:: EXCERPTED RECORDS ::

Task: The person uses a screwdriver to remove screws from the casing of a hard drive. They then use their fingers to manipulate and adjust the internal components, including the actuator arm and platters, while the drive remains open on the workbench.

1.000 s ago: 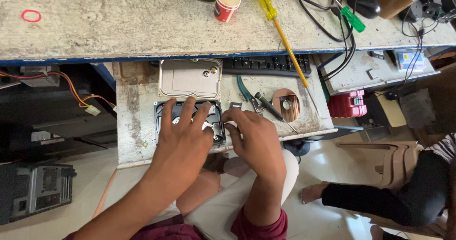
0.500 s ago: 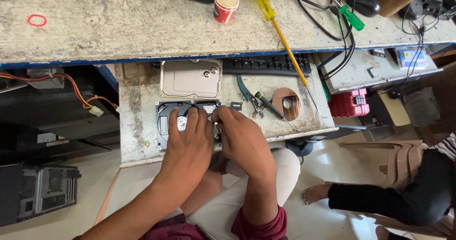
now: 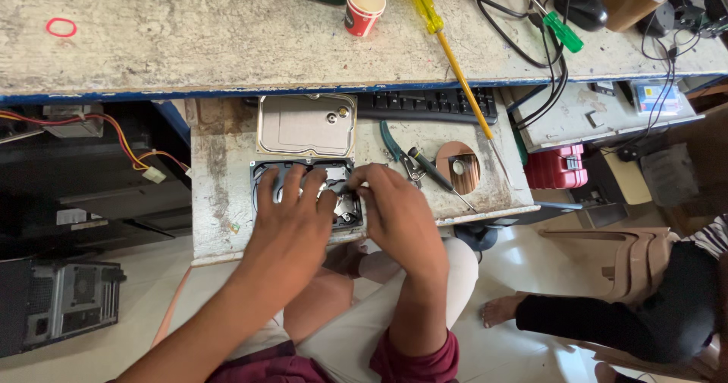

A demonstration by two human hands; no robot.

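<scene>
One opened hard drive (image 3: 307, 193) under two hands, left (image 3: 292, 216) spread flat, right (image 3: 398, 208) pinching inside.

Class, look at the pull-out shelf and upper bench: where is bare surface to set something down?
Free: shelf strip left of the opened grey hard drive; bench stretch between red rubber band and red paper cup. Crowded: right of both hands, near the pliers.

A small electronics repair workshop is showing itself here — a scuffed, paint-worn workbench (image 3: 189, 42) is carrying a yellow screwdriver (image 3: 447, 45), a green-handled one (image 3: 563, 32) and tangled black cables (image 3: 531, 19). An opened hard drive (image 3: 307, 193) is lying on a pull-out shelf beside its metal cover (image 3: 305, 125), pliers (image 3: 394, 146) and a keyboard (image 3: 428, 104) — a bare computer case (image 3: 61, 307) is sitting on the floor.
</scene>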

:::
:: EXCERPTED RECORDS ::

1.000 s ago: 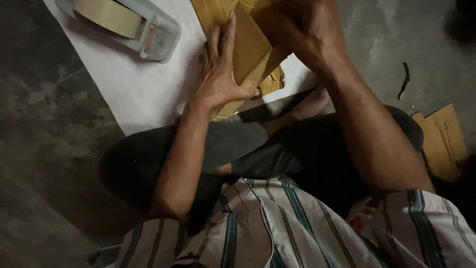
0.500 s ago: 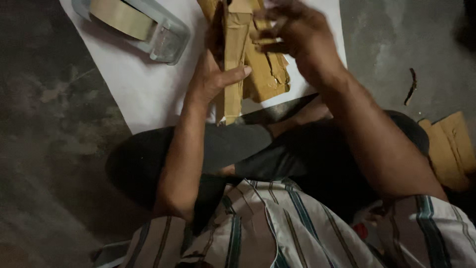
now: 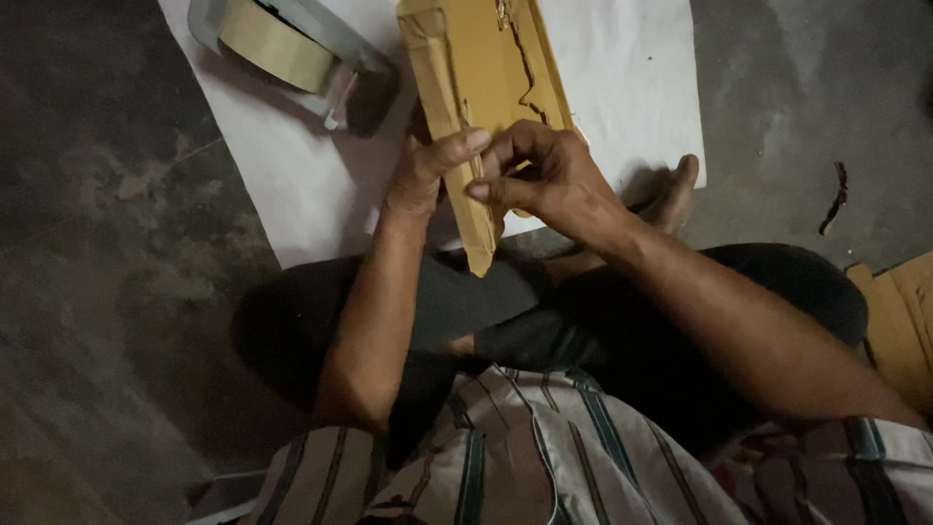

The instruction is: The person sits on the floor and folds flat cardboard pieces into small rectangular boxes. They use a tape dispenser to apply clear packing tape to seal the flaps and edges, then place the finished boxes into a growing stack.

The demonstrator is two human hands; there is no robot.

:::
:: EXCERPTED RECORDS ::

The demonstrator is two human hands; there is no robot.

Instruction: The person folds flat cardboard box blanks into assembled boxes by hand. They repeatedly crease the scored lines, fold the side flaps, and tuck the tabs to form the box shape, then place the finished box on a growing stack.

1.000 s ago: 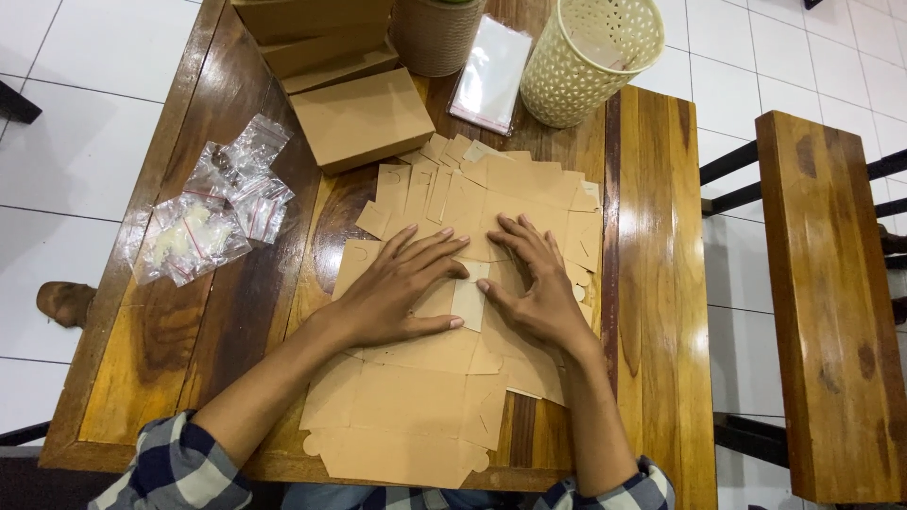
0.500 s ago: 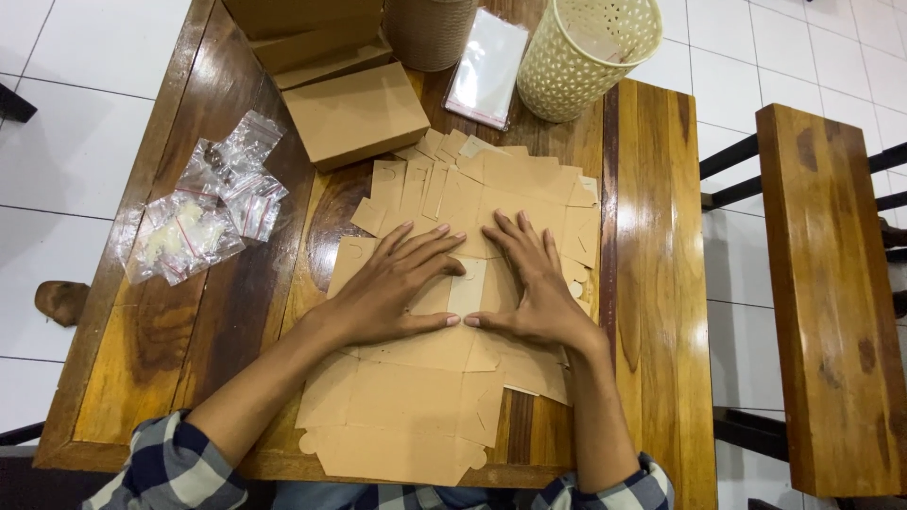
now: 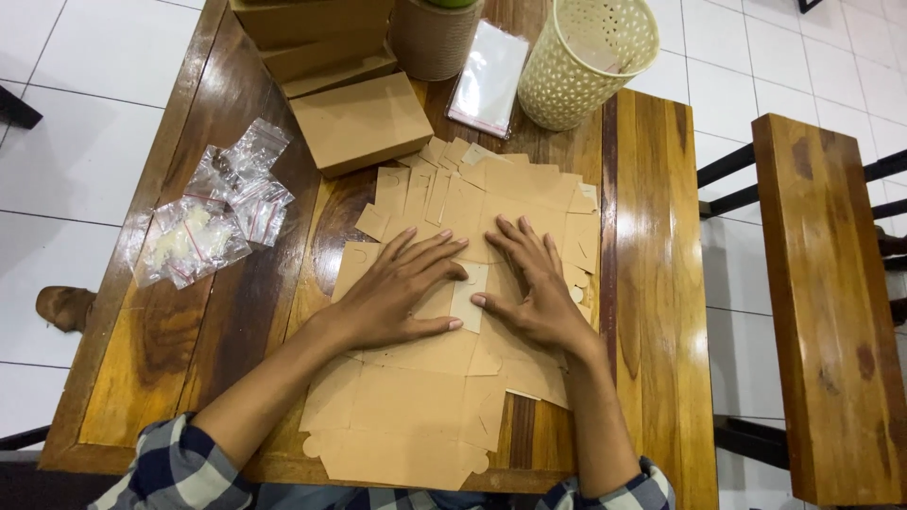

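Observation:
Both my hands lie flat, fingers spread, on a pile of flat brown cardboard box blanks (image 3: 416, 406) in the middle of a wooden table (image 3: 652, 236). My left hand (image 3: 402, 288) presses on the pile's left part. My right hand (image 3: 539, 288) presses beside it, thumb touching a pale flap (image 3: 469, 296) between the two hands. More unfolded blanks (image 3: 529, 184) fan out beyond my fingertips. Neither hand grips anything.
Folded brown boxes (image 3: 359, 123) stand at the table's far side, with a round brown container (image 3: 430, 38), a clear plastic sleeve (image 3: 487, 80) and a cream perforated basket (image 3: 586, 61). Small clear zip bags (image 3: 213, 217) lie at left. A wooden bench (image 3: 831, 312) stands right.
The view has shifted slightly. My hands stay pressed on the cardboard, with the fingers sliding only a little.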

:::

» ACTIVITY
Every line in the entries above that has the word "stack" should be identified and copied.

» EXERCISE RESPONSE
The instruction is: The person sits on the floor and folds flat cardboard pieces into small rectangular boxes. They use a tape dispenser to apply clear packing tape to seal the flaps and edges, then place the finished boxes into a growing stack.
Instruction: The person folds flat cardboard box blanks into assembled boxes by hand. They repeatedly crease the scored lines, fold the side flaps, and tuck the tabs to form the box shape, then place the finished box on a growing stack.

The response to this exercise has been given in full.